The World Bank this week cut its forecast for global growth
this year, as an improving U.S. and low fuel prices fail to
offset disappointing results from Europe to China. The world
economy will expand 3 percent in 2015, down from a projection of
3.4 percent in June, according to the lender’s semiannual Global
Economic Prospects report, released Jan. 13.
The report added to signs of a growing disparity between
the U.S. and other major economies while tempering any optimism
that a plunge in oil prices will boost output. Risks to the
global recovery are “significant and tilted to the downside,”
with dangers including a spike in financial volatility,
intensifying geopolitical tensions and prolonged stagnation in
the euro region or Japan.
‘Bottom Fishing’
Treasury 10-year yields matched the lowest in 20 months as
a slump in crude oil and commodities prices damped the outlook
for inflation. Treasuries have gained 1.6 percent this year,
after returning 6.2 percent last year, the most since 2011,
according to Bloomberg U.S. Treasury Bond Index.
Gundlach said investors should avoid “bottom-fishing,” or
buying oil assets in expectations that prices may not fall
further, because oil may not go up any time soon. Being a
contrarian in commodities is “dangerous,” he said.

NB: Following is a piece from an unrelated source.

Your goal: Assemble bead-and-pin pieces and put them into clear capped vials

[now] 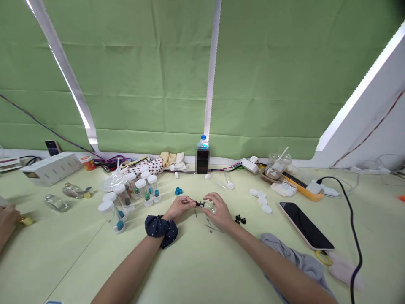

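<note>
My left hand (180, 208), a dark dotted scrunchie (161, 230) on its wrist, pinches thin metal tweezers (190, 202) whose tips carry a small black bead (199, 204). My right hand (219, 210) is closed round a small clear vial (210, 206) lying sideways, its mouth facing the bead. Both hands hover just above the pale green table (196, 261). A few more black beads (240, 219) lie to the right of my right hand. Blue beads (179, 191) sit behind my left hand.
Several white-capped vials (126, 194) stand at left, loose white caps (261, 198) at right. A phone (305, 225), grey cloth (297, 259), black cable (354, 228), water bottle (203, 154) and white box (52, 168) are around. Another person's hand (8, 221) shows at far left.
</note>
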The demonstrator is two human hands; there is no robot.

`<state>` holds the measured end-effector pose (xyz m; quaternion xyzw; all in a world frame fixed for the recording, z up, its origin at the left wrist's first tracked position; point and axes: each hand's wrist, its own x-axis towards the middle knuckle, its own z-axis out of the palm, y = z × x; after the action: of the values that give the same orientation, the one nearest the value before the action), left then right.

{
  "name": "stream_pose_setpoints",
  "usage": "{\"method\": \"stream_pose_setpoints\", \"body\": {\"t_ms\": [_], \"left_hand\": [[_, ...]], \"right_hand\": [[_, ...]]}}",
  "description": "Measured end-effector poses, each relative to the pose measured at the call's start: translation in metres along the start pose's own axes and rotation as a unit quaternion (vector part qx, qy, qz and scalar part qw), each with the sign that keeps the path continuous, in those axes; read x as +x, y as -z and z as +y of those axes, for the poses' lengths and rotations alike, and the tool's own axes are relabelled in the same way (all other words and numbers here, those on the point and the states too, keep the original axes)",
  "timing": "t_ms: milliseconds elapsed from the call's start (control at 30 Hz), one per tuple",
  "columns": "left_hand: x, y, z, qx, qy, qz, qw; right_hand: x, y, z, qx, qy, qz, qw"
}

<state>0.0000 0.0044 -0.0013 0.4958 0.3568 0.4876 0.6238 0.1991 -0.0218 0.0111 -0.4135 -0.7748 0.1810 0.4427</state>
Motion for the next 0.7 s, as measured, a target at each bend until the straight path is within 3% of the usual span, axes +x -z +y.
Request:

Last year, Gundlach correctly bet that bond yields would
fall as pension funds shift to bonds from stocks, even as the
Fed began tapering its bond buying. He sold cash and added
Treasuries and government-backed mortgage-backed securities with
longer durations to DoubleLine Total Return.
Gundlach’s $41.6 billion DoubleLine Total Return Bond Fund
returned 6.7 percent last year to beat 91 percent of peers,
according to data compiled by Bloomberg. Over the past three
years, it’s beaten 93 percent of comparable funds.
Gundlach predicted that volatility in financial markets
will increase “substantially” this year, after almost six
years of rising stock markets. Measures of price swings in
equities and fixed income have surged in recent weeks, as U.S.
oil has fallen to about $46 a barrel, the lowest price since
April 2009.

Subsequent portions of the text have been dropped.